Part landscape, part female body and part architecture, these cast objects are an homage to Max Ernst’s The Return of La Belle Jardinière (1967). The Green Life, Group Show participation, LMAK Gallery
New York
March 27, 2019 - June 9, 2019.
Inconspicuously situated between landscape and architecture is the jardinière or planter; it is an overlooked typology, yet it is a ubiquitous form throughout art and architecture imagery.
A crossover between landscape, interior furniture and small pavilion,in the 19th century la jardinière expresses the anxiety to “annihilate space”

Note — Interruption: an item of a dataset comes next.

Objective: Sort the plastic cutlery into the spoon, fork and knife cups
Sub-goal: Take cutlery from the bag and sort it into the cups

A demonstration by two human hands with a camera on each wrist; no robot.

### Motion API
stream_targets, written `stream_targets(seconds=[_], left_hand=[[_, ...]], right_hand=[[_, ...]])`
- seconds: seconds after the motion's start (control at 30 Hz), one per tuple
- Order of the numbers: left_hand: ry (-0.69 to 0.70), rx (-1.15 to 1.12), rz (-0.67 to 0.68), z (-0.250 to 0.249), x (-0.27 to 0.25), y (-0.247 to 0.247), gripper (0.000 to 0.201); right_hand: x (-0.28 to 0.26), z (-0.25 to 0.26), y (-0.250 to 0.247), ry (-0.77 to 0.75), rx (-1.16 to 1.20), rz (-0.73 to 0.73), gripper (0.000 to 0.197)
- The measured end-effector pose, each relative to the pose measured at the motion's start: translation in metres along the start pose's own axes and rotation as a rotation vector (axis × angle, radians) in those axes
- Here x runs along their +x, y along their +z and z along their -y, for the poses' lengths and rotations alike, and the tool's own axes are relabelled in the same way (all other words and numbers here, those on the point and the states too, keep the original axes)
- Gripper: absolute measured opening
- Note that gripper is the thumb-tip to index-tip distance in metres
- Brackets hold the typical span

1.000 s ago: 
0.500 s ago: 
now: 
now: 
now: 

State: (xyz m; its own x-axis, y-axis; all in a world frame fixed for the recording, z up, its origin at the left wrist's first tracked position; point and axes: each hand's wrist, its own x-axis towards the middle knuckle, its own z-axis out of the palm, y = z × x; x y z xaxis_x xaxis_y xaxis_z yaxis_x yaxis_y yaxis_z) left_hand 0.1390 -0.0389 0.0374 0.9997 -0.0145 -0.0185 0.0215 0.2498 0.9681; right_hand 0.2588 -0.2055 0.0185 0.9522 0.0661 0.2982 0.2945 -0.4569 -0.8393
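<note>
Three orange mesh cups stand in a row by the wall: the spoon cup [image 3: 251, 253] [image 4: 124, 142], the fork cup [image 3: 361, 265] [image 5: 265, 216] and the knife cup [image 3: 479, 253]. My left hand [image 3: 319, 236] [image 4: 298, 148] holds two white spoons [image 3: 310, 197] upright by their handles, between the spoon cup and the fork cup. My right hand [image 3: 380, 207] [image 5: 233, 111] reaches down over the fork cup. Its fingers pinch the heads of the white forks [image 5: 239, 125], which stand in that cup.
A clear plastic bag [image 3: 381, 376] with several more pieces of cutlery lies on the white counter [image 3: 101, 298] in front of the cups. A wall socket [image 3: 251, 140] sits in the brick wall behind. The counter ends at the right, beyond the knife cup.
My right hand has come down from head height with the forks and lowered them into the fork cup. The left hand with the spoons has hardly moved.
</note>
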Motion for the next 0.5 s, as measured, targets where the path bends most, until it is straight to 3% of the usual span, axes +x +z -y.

as the historian Siegfried Gideon points out. For Gideon jardinieres are a “gentle unreal play of dream elements that the eye delights to follow- as irrational as the sphinxes tails, curling into arabesques that sprout a thin stem balancing a vase.”
Throughout the history of art, garden imagery has alluded to the female gardener, the “jardinière”. She is often depicted as Madonna in the iconographical tradition of the Virgin as a fertile, enclosed garden and associated with certain flowers. This idea of the jardinière is also objectified in a vessel carrying plants.
The jardinieres in these series allude to architectures, landscapes and female body parts: knees, thighs, fortifications, breasts, grottos, caves, elbows, roofs, buttocks, mountains, glutes, domes, ruins...Just as a traditional jardiniere they can stand for themselves as objects and be utilized as vessels for plants.
They are planted with Mother of Thousands, a succulent that produces vegetatively in large numbers by creating small off springs on her leaves. The babies start growing roots and photosynthesizing before they reach the earth. Because of this she has the ability to behave as a weed dominating and crowding out other species that have less efficient means of propagation.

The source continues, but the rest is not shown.